→ Task instructions
Leaving the pictures aside, transcribe every line below exactly.

*** Data section ***

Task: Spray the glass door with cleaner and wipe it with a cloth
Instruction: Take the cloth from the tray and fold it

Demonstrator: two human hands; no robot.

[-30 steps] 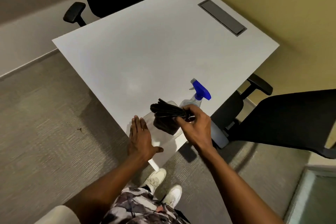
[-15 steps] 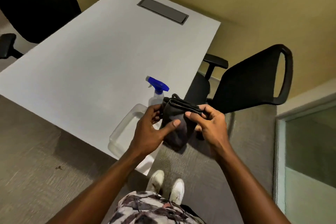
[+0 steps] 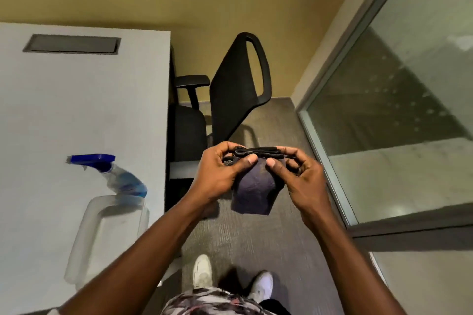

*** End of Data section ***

→ Task solution
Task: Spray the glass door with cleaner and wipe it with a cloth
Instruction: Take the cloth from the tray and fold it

Demonstrator: two human hands; no robot.

[-30 steps] 
[-15 steps] 
[+0 steps] 

The answer given above is the complete response.